Chegaram as férias e as Descobertas em família. Fomos a
Freixiel, passear um pouco e comer uma merenda ao ar livre. Aqui fica a reportagem, também ela feita em família.

Contagiados pelo entusiasmo de uma amiga de
Freixiel, residente em
Lisboa e neste momento a passar férias no nosso encantador Trás-os-Montes, no dia 23 de Julho, fomos - À Descoberta - de
Freixiel.
Depois de um pequeno repouso, após o almoço, por volta das 17 horas partimos ao encontro da nossa amiga.
Ao chegarmos a
Freixiel, já ela estava à janela da casa da sua mãe, ansiosa pela nossa chegada. Arrumámos nas mochilas um pequeno farnel, alguma água, e partimos.
Descemos a
Rua Queimada e passámos à do
Ribeirinho. Ainda
espreitámos a capela de
S. Sebastião e seguimos em direcção à forca.
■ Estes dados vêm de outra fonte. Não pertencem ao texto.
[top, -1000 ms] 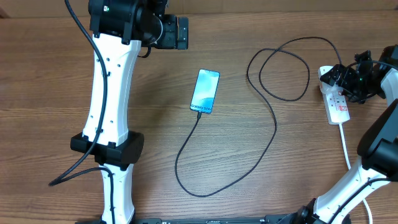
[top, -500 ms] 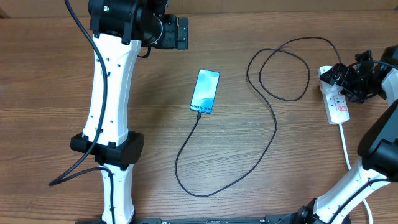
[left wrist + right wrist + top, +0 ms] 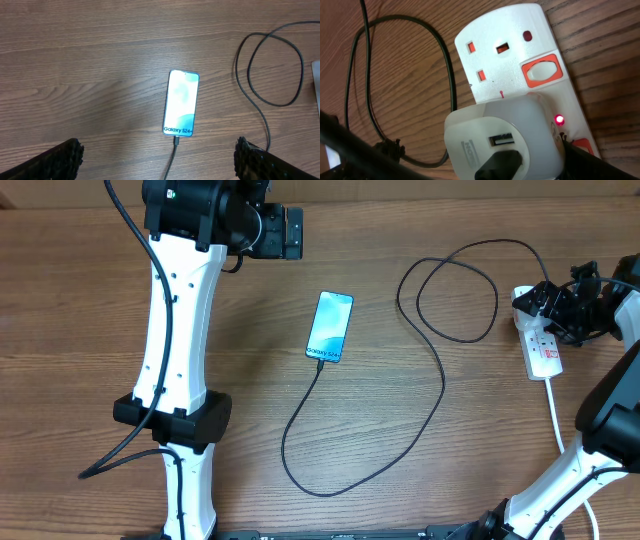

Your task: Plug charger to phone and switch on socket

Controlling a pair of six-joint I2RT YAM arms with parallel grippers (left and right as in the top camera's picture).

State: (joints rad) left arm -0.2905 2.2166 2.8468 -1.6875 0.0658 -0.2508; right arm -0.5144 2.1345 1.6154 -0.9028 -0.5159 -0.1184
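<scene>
overhead, the slim phone [image 3: 330, 327] with lit light-blue screen lies mid-table, well apart from the wide-spread left gripper [image 3: 292, 232]; its screen reads "galaxy s24+". the thin black charger cable [image 3: 441, 385] loops from it to the white power strip [image 3: 543, 352], whose far end sits under the right gripper [image 3: 562, 308], jaws spread.

- Mid-brown wood-grain table [image 3: 80, 300], filling almost the whole overhead view from left to right and from near to far.
- Grain in long streaks running left to right, with darker and lighter bands alternating.
- Matte surface without strong glare.
- Up close in the wrist views, fine dark lines in the grain, with a warmer, redder tone on the right side of the scene.
- Paler tan band [image 3: 450, 186] along the far edge, beyond the table; wall or board, impossible to tell which.
- Soft, even light from above, leaving only faint, blurred shadows on the wood.
</scene>
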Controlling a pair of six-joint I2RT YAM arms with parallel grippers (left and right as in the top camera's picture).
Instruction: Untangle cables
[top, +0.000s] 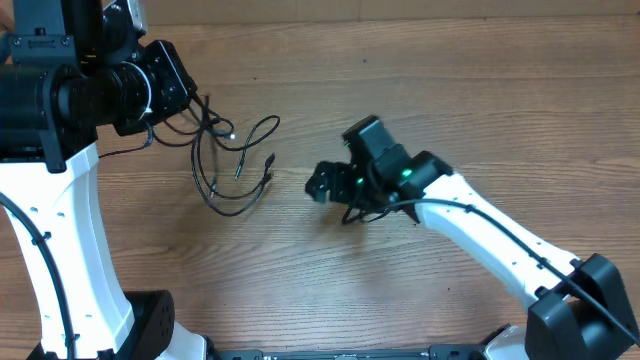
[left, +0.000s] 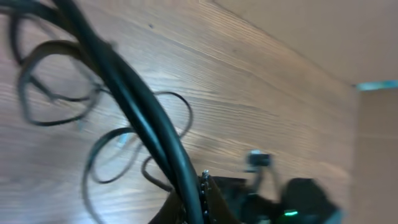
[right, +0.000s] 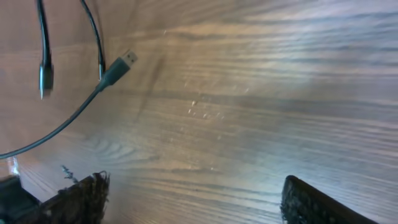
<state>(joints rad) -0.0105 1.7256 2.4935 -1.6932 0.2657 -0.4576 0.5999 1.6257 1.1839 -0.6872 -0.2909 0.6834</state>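
From overhead, the cables (top: 236, 160) lie in loose black loops on the wooden table (top: 450, 80), left of centre. Their upper strands run up to the left gripper (top: 195, 100), which sits just beside the top-left edge of the bunch. A bright tip shows in the upper strands, and two small plug ends lie inside the loops. The right gripper (top: 318, 186) reaches in from the lower right and points at the bunch, near its right edge but apart from it. In the left wrist view, which is blurred, one black strand crosses from the top left down into the left gripper (left: 196, 202) at the bottom edge. The fingers (left: 217, 200) sit close on either side of it, pinching the strand. The remaining cables (left: 118, 146) loop on the wood behind it, and the right gripper (left: 292, 202), with a green light, shows at the lower right. In the right wrist view, the right gripper (right: 193, 199) is spread wide, with its fingers (right: 81, 199) at the two bottom corners and only bare wood between them. In the upper left lies a silvery-tipped plug (right: 121, 62) on its cord, with a second plug end just left of it, both well clear of the fingers.
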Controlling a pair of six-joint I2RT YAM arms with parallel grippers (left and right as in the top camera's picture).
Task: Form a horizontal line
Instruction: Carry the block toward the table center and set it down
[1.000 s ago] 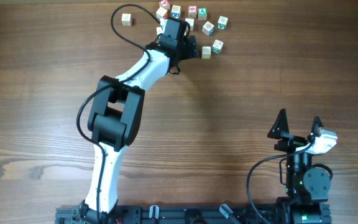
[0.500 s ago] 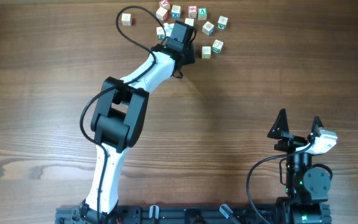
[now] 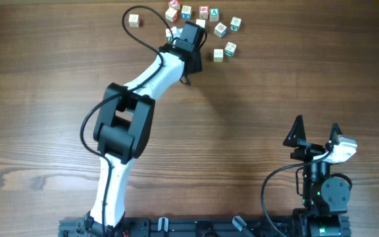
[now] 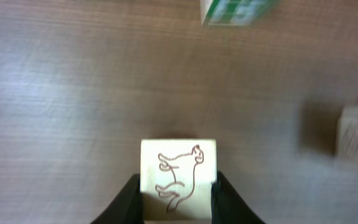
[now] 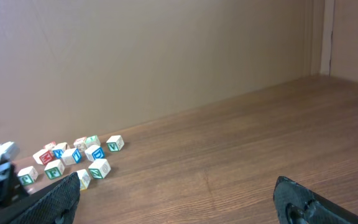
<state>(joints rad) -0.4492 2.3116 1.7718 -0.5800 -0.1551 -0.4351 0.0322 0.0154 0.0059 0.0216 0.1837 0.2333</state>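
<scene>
**Left gripper (image 4: 178,185) closed in on an animal cube (image 4: 179,163)**

Nearest the base, at five o'clock on the wooden table (image 3: 275,79), the right gripper (image 3: 317,130) stood with its jaws wide apart, holding nothing. Out toward twelve o'clock, the left gripper, wide open a second before, pinched the pale animal cube by both sides. Beyond it the letter cubes (image 3: 204,11) for the horizontal line lay loose, not touching in a row. One lone cube (image 3: 133,20) sat apart at eleven o'clock.

Two arms (image 3: 121,125), two grippers (image 3: 316,131), roughly twelve wooden letter cubes (image 3: 220,29), one table (image 3: 45,99).
</scene>
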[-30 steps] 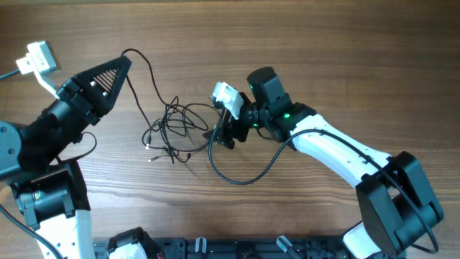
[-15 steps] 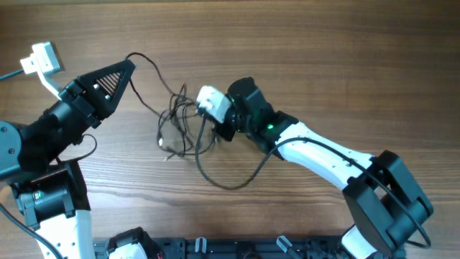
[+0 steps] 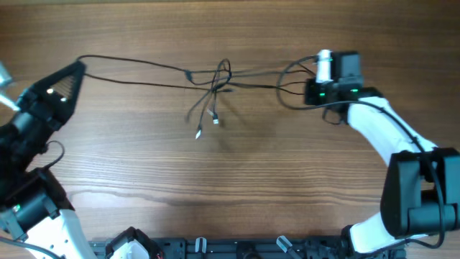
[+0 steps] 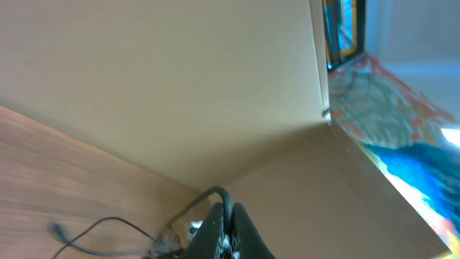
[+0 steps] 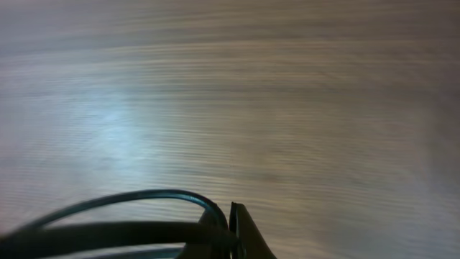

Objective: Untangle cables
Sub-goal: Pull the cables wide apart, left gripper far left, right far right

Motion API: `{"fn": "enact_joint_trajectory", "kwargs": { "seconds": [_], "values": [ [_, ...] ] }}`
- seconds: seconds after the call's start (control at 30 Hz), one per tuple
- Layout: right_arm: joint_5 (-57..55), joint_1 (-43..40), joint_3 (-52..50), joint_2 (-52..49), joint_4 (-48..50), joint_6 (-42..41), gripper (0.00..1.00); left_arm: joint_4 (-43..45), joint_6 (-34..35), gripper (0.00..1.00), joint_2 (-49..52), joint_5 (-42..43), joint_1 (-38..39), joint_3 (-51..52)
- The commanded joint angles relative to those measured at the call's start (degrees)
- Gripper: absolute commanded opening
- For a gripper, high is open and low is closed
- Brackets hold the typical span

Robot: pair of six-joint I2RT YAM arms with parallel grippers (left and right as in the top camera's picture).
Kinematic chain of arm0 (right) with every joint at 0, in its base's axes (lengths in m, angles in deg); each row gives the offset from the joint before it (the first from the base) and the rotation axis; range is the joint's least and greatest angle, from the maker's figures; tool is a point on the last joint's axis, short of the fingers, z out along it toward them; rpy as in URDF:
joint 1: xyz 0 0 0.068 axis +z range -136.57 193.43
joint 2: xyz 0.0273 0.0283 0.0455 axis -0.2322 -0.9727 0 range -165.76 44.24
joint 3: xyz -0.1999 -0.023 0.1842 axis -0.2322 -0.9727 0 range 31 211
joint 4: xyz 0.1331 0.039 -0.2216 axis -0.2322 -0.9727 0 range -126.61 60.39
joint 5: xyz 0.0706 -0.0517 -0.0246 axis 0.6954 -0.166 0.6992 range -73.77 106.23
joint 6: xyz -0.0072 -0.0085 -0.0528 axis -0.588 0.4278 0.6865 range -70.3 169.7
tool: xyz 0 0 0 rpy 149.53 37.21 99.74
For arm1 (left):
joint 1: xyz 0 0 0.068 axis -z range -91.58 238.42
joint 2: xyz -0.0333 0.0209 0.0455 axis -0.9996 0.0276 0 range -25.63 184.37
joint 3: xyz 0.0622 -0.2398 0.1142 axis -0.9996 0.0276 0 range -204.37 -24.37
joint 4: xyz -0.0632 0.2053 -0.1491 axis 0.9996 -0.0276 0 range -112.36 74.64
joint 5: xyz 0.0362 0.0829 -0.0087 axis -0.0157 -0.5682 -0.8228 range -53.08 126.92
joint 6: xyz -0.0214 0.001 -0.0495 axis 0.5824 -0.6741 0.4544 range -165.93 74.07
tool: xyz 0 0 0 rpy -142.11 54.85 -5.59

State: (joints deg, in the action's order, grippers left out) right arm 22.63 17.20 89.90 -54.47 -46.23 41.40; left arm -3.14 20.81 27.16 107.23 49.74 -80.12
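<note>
The cables (image 3: 221,78) are thin black cords pulled out in a long line across the far half of the table, with a small knot in the middle. Two loose ends with small plugs (image 3: 198,134) hang toward me from the knot. My left gripper (image 3: 76,69) is at the far left, shut on one strand's end. The left wrist view shows that cable (image 4: 210,194) pinched between the closed fingertips of the left gripper (image 4: 228,210). My right gripper (image 3: 314,92) at the far right is shut on looped strands (image 3: 289,88). In the right wrist view the cable (image 5: 144,196) curves into the right gripper (image 5: 226,213).
The wooden table (image 3: 237,180) carries nothing besides the cords. A dark rail (image 3: 237,248) runs along the front edge between the two arm bases. A cardboard-coloured wall (image 4: 180,79) rises behind the table in the left wrist view.
My right gripper closed on the bunch, then swung right and back. My left arm drew away to the left. The bunched cords stretched into a long line with a small knot.
</note>
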Motion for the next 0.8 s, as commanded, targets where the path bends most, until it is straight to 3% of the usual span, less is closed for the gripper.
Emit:
{"fn": "enact_joint_trajectory", "kwargs": {
  "seconds": [0.0,0.2,0.57,0.7,0.77],
  "values": [
    [-2.29,-6.56,-0.42,0.46,-2.56,-9.92,0.04,0.11,-0.26,0.04,1.03,0.48,-7.69,-0.52],
    [-2.25,-15.72,-0.42,0.46,-6.21,-22.14,0.04,-3.15,-0.48,0.04,3.98,2.82,-13.90,-0.52],
    [-2.49,-22.38,-0.42,0.46,-11.26,-26.49,0.05,-3.80,-5.95,0.04,11.13,2.89,-25.99,-0.52],
    [-2.43,-22.38,-0.42,0.46,-11.28,-27.93,0.04,-12.24,-7.19,0.04,11.52,0.31,-30.12,-0.52],
    [-0.83,-22.38,-0.42,0.46,-11.26,-27.89,0.05,-20.90,-9.97,0.04,11.52,-3.65,-30.64,-0.52]
  ]
}}
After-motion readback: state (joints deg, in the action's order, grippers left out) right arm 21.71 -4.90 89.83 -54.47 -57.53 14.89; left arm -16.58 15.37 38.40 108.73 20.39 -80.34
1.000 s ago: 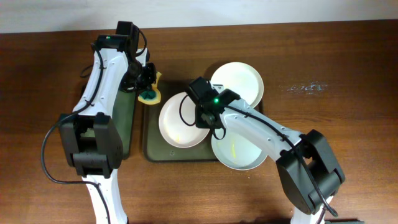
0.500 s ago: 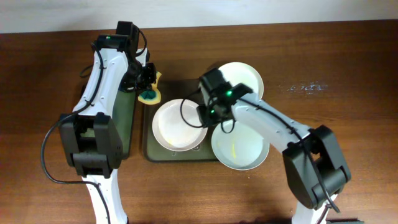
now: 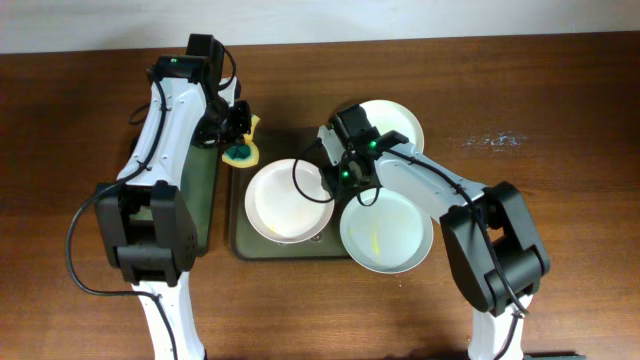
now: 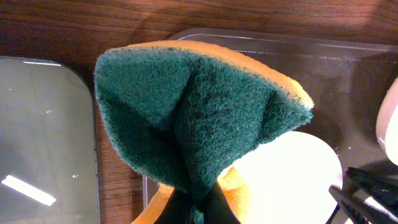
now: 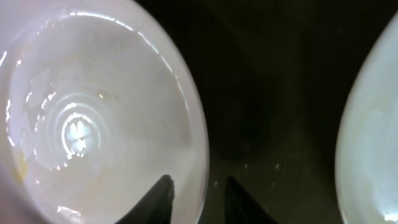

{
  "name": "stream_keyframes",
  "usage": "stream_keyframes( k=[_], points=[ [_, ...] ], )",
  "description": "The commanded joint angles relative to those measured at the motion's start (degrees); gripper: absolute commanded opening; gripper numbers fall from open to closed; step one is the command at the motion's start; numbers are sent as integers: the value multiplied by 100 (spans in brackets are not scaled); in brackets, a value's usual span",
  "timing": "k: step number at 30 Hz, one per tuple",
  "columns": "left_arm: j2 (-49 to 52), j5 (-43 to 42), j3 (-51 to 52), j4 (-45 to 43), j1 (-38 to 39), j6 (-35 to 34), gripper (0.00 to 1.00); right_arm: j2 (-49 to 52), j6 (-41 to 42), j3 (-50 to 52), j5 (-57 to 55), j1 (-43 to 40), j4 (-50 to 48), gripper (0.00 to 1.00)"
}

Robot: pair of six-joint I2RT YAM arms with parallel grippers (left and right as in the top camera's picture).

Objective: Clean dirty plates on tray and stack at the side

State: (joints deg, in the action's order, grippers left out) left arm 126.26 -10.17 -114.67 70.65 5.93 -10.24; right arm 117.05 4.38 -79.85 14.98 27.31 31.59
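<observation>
Three white plates lie on the dark olive tray (image 3: 262,247): one at the left (image 3: 280,203), one at the back right (image 3: 395,122), and one at the front right (image 3: 388,238) with a yellow smear, hanging over the tray's edge. My right gripper (image 3: 340,182) (image 5: 198,180) is open; its jaws stand narrowly apart astride the right rim of the left plate (image 5: 93,118), one finger over the inside and one outside. My left gripper (image 3: 236,138) (image 4: 199,208) is shut on a green and yellow sponge (image 3: 240,153) (image 4: 199,106) above the tray's back left corner.
A narrower dark tray (image 3: 203,190) (image 4: 43,137) lies to the left of the olive tray, under the left arm. Bare wooden table stretches to the right of the plates.
The left plate has slid a little to the left and front on the tray. My right gripper moved up to its right rim and its jaws parted. The left arm has not moved.
</observation>
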Motion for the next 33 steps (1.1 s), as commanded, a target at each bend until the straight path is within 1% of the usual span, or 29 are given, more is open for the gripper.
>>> stream_keyframes(
  k=[1, 2, 3, 6, 8, 9, 11, 12, 13, 15, 19, 23, 27, 30, 33],
  points=[
    [7, -101, -131, -11, -9, 72, 0, 236, 555, 48, -59, 4, -101, 14],
    [7, -101, -131, -11, -9, 72, 0, 251, 680, 48, -63, 4, -101, 7],
    [7, -101, -131, -11, -9, 72, 0, 254, 767, 48, -61, 4, -103, 4],
    [7, -103, -129, -9, -4, 70, 0, 254, 1158, 46, -63, 4, -127, 4],
    [7, -103, -129, -7, 9, 70, 0, 254, 1611, 48, -68, 4, -140, 4],
    [7, -103, -129, -4, 24, 70, 0, 251, 1915, 48, -122, 4, -131, 4],
    [7, -103, -129, 9, 83, 70, 0, 251, 2931, 48, -538, 11, 17, 4],
    [7, -103, -129, 11, 116, 70, 0, 251, 3300, 48, -688, 17, 70, 4],
    [7, -103, -122, 11, 162, 70, 0, 251, 3611, 48, -778, 15, 94, 4],
    [7, -101, -118, 11, 258, 70, 0, 251, 3963, 46, -796, 15, 94, 4],
    [7, -103, -24, 20, 466, 70, 0, 251, 4070, 46, -800, 15, 94, 4],
    [7, -98, 260, 7, 673, 70, 0, 251, 3823, 48, -796, 4, 98, 4],
    [7, -120, 918, -326, 769, 70, 0, 251, 3786, 48, -796, 4, 96, 4],
    [7, -214, 1456, -782, 769, 72, 0, 251, 3762, 48, -796, 4, 96, 4],
    [7, -212, 1714, -1005, 769, 72, 0, 251, 3762, 48, -796, 4, 96, 4]
  ],
)
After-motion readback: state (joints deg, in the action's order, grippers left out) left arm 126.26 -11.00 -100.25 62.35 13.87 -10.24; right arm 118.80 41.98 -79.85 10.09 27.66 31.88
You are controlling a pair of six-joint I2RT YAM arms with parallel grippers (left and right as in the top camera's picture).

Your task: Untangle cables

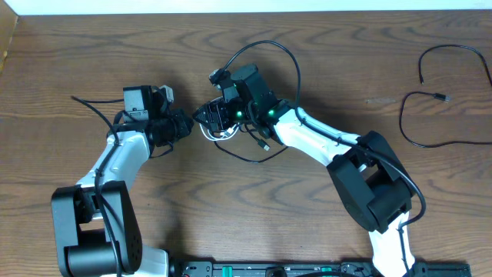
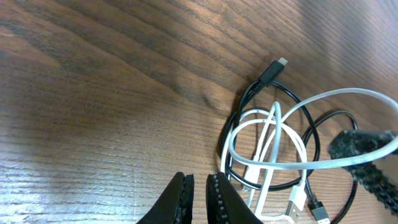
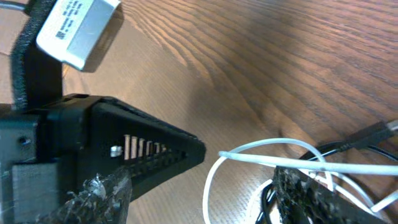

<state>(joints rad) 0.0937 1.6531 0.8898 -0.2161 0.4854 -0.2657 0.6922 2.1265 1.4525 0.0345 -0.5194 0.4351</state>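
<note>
Tangle is located mid-table on the brown wood-grain table (image 1: 92, 46), directly between the two arms: the thin white flexible cable (image 3: 261, 160) is coiled in several loops, with the thin black flexible cable (image 2: 268, 74) threaded around and through them. The black cable's small plug is seen pointing away from the bundle, free on the wood. The left gripper (image 2: 199, 186) is seen with fingers together just beside the bundle's edge, nothing visibly pinched. The right gripper (image 3: 199, 177) is seen with fingers apart; one raised white loop is draped across one of its fingers (image 3: 305, 186), not clamped. Handling, as judged: both cords are expected to be very light and limp, so no shape is held and the whole bundle will likely be dragged rather than separated if only one side is pulled. Jackets look smooth, so slip is to be expected unless full closure is used. The plug ends are the only stiff parts and are likely to snag on loops. Best hold is judged to be on the raised white loop for one arm and on the black cord just behind its free plug for the other, away from the crossings. Slow opposed pulls are advised; hard tension would probably cinch the loops tighter.
</note>
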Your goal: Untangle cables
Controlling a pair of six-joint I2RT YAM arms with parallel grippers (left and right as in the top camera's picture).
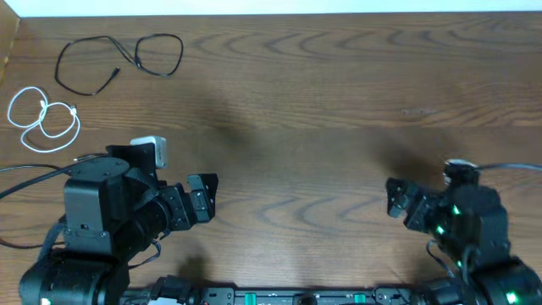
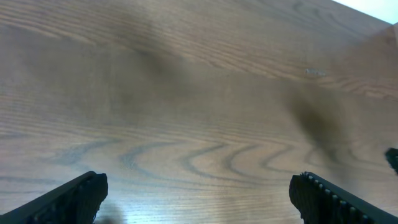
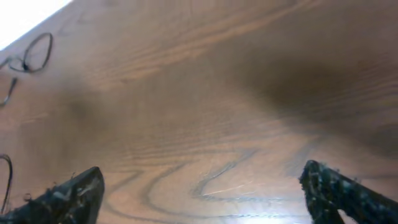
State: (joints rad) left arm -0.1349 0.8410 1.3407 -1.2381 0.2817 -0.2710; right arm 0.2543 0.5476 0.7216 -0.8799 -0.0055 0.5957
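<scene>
Wooden table [image 1: 322, 102] holds one coiled white cable [image 1: 44, 107] and two joined black cable loops [image 1: 131, 55], all beyond the left gripper [image 1: 207, 197], on its outer side. Both the left gripper and the right gripper [image 1: 391, 197] have their fingers wide, holding nothing.

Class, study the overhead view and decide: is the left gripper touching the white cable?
Apart. The overhead view shows the open left gripper over bare wood, while the white cable lies coiled well away near the table's left edge.
</scene>
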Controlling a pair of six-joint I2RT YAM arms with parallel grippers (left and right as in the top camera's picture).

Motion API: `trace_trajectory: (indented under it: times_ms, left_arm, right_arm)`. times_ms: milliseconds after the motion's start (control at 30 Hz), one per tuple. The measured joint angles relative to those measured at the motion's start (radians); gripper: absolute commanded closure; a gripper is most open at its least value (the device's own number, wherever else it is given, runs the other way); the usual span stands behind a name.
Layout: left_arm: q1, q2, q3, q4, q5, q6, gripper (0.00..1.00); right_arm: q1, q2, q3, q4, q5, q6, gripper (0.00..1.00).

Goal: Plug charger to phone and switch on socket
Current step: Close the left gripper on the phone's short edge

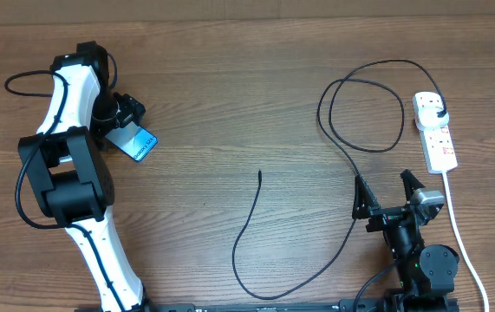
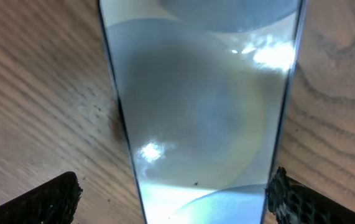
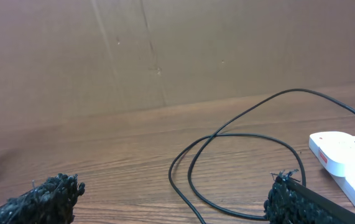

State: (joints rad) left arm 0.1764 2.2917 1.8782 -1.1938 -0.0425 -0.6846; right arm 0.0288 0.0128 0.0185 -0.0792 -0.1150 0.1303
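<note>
Likely grasping the phone (image 2: 196,93) at nine o'clock: left gripper (image 2: 172,190) straddles it, spread (right gripper (image 1: 387,192), five o'clock, spread too). Next: close squarely on its edges.

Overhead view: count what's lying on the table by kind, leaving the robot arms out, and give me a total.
phone: 1
charger cable: 1
power strip: 1
Total: 3
</note>
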Motion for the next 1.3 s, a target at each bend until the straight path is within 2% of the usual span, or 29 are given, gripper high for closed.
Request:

O dia estava luminoso. O Sol aquecia, mas o ar que se fazia sentir, não deixava que este perturbasse a nossa caminhada. O caminho estava bem cuidado e limpo o que facilitou bastante a progressão.
Nos campos, o verde das videiras carregadas de cachos de uvas, sobrepunha-se ao tom amarelado das ervas, secas e quebradiças.
Ao longo do passeio, fomos ouvindo, com agrado, as histórias e lembranças que a nossa companheira ia contando. Com a alegria e o entusiasmo de uma criança, ia recordando cada canto, cada árvore, cada som, cada bocado de terra. Tudo tinha uma história e a saudade era bem visível.
No
Pelão, já nada era como antes. Já não se ouvia o trabalhar dos motores de rega, as vozes dos vizinhos a cumprimentarem-se de longe, o som dos chocalhos das ovelhas. O espaço das hortas, era agora muito reduzido, comparado com o de outros tempos. Havia ainda uma que se assemelhava às de outrora. Tinha algumas batatas, feijões, o rego das alfaces e alguns pés de milho, que cresciam nas suas bordas.

As rochas sucediam-se contrapiadas com alguns sobreiros, que aparentavam já muitos anos de vida, e outras espécies vegetais.
Já muito perto do nosso destino, a
Crica da Vaca, deparámos com uma rocha gigantesca. Os pequenos ainda pensaram em subir ao seu topo, mas sem a ajuda de material de escalada era impossível. A
Crica da Vaca era perto. Um fio de água fresca e cristalina, bastante abundante, escorria por entre as rochas.
Soube bem, beber uns goles desta água!
Atravessámos o ribeiro e fomos sentar-nos numa rocha bem lisa, que serviu de sala e de mesa para o nosso
piquenique. Estendemos a toalha, ainda por estrear. Das mochilas tirámos um delicioso pão centeio, uns bijus, para os mais pequenos, o fiambre e um saboroso queijo, já em fatias, para facilitar as coisas.

Os pêssegos estavam de comer e chorar por mais, já para não falar da meloa, que era doce como o mel. Comemos até não querer mais. Tudo estava muito bom, mas eram horas de voltar.
Tomámos o caminho de volta já com
os raios de sol a esconderem-se por detrás das montanhas. Chegámos à aldeia por volta das 20 horas.
Foi muito agradável este fim-de-tarde em família, em contacto com toda a beleza que a Natureza exala.